• Work instructions: Take each line of the records below that contains the string "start" and copy it.

(Saved entries)

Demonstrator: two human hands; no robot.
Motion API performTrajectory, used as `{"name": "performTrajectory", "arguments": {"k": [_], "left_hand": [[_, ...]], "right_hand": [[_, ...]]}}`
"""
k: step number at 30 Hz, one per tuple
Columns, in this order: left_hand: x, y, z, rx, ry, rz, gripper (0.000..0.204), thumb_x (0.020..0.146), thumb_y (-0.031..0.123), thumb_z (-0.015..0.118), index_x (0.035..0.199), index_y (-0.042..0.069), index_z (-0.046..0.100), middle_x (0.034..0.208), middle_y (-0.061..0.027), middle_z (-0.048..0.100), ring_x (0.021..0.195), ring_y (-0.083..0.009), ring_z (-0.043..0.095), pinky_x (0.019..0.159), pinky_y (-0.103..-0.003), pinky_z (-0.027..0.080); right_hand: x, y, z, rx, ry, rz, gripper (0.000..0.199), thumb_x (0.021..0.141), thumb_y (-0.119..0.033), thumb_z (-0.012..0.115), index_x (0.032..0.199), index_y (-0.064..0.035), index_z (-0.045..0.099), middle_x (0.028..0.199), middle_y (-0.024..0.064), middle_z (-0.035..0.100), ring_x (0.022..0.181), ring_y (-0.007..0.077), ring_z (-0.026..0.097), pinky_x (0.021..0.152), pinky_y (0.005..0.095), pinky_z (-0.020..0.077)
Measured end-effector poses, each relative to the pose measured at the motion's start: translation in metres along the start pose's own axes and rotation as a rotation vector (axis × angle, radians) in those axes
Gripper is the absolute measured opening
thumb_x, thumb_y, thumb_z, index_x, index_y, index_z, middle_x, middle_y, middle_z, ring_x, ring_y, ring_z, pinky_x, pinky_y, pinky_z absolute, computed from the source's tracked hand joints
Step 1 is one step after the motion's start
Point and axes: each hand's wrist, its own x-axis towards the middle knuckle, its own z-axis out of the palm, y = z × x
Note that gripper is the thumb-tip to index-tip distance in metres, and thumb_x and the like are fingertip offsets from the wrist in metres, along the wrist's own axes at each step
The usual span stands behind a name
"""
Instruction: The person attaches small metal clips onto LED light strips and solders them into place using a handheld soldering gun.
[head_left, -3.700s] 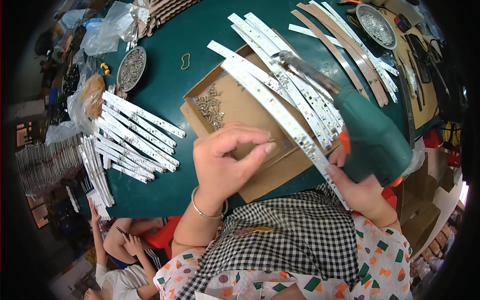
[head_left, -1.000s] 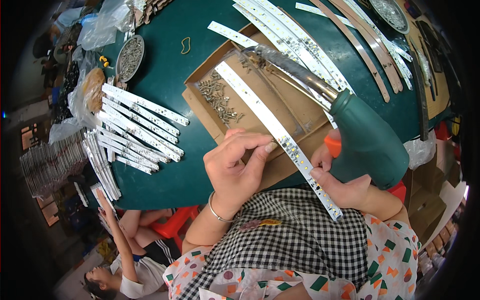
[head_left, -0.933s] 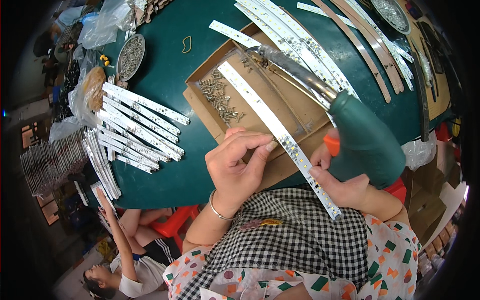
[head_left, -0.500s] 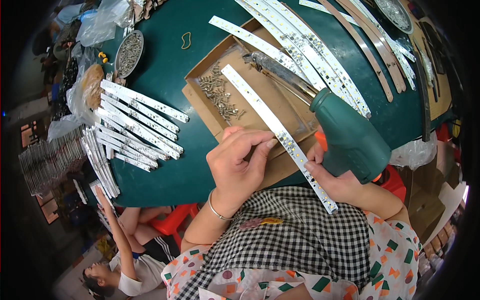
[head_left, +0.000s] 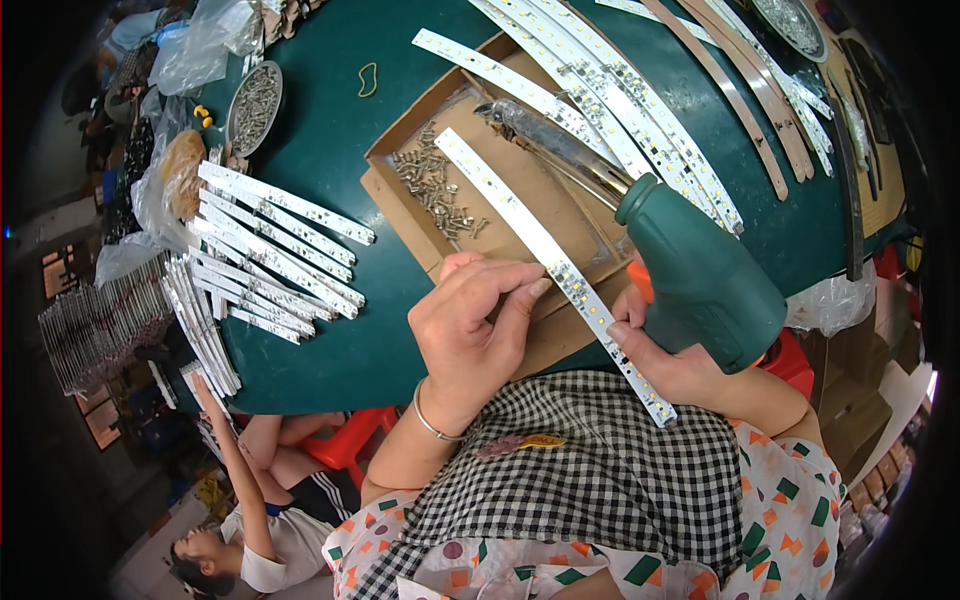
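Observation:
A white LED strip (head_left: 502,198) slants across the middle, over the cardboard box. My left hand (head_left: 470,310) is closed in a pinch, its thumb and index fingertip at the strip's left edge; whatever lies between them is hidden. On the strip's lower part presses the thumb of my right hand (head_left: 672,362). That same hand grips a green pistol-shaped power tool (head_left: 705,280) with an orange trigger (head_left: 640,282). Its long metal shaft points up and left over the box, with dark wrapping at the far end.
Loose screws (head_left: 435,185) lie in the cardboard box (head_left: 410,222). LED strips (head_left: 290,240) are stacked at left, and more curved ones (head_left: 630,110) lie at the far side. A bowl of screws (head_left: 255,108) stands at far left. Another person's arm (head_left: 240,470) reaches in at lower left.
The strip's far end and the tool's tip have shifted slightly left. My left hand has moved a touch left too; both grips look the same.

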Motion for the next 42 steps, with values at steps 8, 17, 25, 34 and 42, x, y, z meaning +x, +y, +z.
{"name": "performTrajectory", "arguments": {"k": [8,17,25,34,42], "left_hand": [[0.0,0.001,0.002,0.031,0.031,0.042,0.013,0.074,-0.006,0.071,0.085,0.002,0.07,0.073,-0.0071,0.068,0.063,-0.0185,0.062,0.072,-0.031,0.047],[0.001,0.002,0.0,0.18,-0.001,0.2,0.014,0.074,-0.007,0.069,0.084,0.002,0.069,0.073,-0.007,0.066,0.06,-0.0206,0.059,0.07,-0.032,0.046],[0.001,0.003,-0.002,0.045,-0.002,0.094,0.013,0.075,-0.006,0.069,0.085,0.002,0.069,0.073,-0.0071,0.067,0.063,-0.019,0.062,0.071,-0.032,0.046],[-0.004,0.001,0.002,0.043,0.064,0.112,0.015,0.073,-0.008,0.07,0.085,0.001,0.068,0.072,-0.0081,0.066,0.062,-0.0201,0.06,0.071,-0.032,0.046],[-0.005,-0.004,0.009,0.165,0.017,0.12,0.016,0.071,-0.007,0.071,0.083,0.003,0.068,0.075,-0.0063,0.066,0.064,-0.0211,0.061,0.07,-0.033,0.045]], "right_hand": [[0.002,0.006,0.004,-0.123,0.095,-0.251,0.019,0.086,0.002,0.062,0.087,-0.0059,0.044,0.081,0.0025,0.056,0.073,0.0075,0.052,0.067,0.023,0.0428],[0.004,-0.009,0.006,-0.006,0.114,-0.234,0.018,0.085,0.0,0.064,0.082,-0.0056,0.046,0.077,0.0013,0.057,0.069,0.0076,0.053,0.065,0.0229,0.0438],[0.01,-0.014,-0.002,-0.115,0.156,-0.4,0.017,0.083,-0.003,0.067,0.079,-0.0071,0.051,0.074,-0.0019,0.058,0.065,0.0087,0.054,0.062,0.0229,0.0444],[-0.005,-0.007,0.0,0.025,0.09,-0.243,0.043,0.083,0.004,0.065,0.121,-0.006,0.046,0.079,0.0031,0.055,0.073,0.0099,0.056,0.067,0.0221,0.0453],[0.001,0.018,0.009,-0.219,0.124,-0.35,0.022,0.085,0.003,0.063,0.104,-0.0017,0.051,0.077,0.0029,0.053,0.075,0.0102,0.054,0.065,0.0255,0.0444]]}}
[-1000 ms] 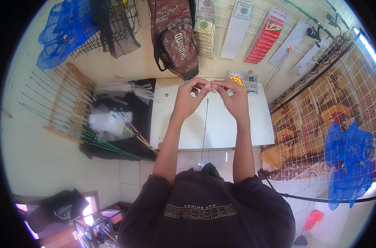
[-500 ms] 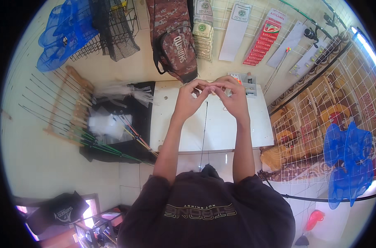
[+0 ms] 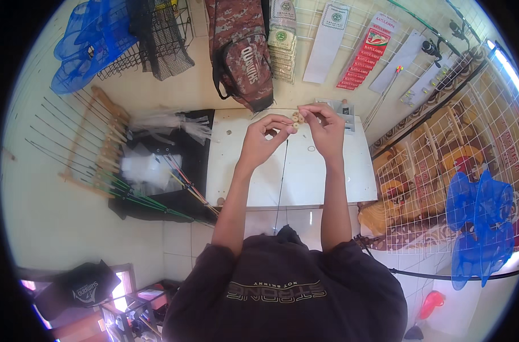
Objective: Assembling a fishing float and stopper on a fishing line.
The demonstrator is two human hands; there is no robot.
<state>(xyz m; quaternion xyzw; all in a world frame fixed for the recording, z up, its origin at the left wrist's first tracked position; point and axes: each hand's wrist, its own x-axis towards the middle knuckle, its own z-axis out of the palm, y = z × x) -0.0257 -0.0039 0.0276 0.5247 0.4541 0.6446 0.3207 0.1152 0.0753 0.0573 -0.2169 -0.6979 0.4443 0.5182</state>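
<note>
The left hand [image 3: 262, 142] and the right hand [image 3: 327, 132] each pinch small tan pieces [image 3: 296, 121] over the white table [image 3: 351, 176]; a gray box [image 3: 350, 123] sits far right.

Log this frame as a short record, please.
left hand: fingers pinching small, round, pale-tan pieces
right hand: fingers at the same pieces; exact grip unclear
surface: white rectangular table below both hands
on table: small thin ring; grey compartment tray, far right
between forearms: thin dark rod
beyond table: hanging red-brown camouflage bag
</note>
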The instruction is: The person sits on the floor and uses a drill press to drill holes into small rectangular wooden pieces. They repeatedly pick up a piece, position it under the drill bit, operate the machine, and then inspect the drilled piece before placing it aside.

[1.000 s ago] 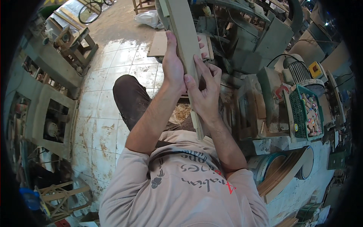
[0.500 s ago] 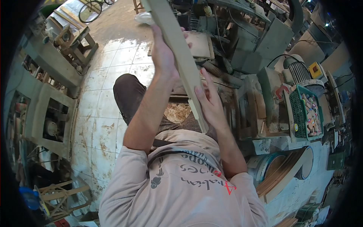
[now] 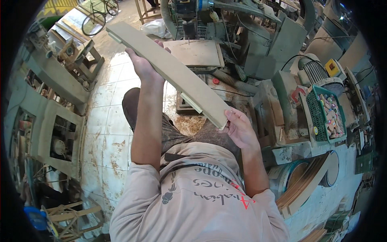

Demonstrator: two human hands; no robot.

• Answer to the problem:
Measured end-effector poses, each relative to the pose measured at the motion's start: translation in metres along the start pose's own axes and rotation as a rotation vector (axis × angle, radians) in those axes
Step 1 is one step after the motion's start

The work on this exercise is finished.